La chambre d'appel avait jugé la sanction trop sévère et le procès avait pu se poursuivre avec l'audition de dix-neuf témoins, dont certains ont expliqué comment ils avaient été invités à produire de faux témoignages. La défense avait aussi dénoncé les collusions entre certains de ces intermédiaires et les autorités congolaises, ou encore avec « des organisations impliquées dans la représentation des victimes devant la Cour ». Certaines « victimes » participant au procès en tant que « parties civiles » auraient aussi fait de fausses déclarations à la chambre.
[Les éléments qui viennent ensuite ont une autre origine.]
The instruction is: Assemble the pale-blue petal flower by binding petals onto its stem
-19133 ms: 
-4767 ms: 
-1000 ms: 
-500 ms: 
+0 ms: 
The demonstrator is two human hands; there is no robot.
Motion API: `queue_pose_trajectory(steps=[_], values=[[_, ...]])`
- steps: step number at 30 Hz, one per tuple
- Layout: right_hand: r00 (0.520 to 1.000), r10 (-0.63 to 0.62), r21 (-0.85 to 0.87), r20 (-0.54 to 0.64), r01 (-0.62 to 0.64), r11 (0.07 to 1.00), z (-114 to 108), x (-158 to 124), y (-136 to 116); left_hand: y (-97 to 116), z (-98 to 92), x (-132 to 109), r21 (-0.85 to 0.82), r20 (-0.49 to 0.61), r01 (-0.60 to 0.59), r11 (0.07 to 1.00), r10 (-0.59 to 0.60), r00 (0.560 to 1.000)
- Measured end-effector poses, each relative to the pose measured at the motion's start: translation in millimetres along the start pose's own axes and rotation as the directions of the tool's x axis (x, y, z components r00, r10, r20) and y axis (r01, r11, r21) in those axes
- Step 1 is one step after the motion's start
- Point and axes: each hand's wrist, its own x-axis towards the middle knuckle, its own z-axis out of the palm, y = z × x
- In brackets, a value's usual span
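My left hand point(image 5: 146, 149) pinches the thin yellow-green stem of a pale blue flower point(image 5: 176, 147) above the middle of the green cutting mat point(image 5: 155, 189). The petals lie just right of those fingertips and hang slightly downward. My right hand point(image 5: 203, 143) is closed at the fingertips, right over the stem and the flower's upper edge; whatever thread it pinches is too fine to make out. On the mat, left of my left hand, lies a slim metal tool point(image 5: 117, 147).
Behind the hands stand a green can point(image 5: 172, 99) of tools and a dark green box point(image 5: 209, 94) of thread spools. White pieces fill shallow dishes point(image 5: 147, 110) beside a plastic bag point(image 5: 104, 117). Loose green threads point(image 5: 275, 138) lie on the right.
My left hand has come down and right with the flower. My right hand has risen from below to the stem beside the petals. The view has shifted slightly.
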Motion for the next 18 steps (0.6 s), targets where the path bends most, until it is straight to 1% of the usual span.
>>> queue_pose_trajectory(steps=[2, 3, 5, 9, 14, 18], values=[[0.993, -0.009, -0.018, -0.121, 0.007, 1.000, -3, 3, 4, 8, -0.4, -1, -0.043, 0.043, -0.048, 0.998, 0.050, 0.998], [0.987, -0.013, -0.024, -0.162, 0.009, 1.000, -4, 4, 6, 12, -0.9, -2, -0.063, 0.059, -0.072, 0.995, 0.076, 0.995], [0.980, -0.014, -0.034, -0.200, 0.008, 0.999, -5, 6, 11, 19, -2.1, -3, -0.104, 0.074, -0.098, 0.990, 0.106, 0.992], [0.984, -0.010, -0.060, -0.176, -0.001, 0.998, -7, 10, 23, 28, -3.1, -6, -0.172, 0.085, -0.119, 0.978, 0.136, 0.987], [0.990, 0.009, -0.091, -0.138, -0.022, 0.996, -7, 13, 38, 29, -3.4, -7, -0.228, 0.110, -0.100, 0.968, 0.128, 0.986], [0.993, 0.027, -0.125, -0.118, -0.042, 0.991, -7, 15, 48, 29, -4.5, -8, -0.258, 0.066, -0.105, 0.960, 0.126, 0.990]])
« Une proportion considérable des témoins de l'accusation ont fourni de faux témoignages à l'instigation d'agents du Bureau du procureur », écrivent maîtres Catherine Mabille et Jean-Marie Biju-Duval dans leur mémoire. Ils estiment que dès lors, toute la preuve du procureur est décrédibilisée, et rend « impossible toute condamnation au-delà de tout doute raisonnable ».

En janvier 2011, les juges avaient refusé de suspendre le procès, mais proposaient de se prononcer plus tard sur ce point. Ils avaient cependant invité le procureur à retirer certains témoignages douteux de ses conclusions finales.

Selon ses avocats, Lubanga n'avait que des pouvoirs limités

Au cours du procès, le procureur a tenté de démontrer que Thomas Lubanga était le co-auteur d'un plan, destiné à « prendre la gouvernance de l'Ituri en recrutant de jeunes personnes. Ce plan avait été mis en oeuvre par l'Etat-major des Forces patriotiques de libération du Congo (FPLC), la branche armée de l'UPC, « en menant des campagnes de recrutement ciblé dans les écoles, les rues, et grâce à des campagnes coercitives dans les villages » La défense estime, de son coté, que Thomas Lubanga n'avait qu'un pouvoir limité sur les FPLC. Elle a aussi présenté plusieurs documents sur les efforts de démobilisation des jeunes recrues engagées dans les troupes de l'UPC. Mais pour le procureur, ces documents étaient un leurre, destiné à tromper les ONG et la communauté internationale.   

A ce jour, 123 victimes participent au procès intenté contre l'ex chef de milice congolais. Si Thomas Lubanga devait être reconnu coupable, un procès en réparation pourrait alors s'ouvrir.

L'accusé est détenu depuis plus de cinq ans à la prison de Scheveningen. Il avait été livré à la Cour le 17 mars 2006, après avoir été incarcéré un an à Kinshasa.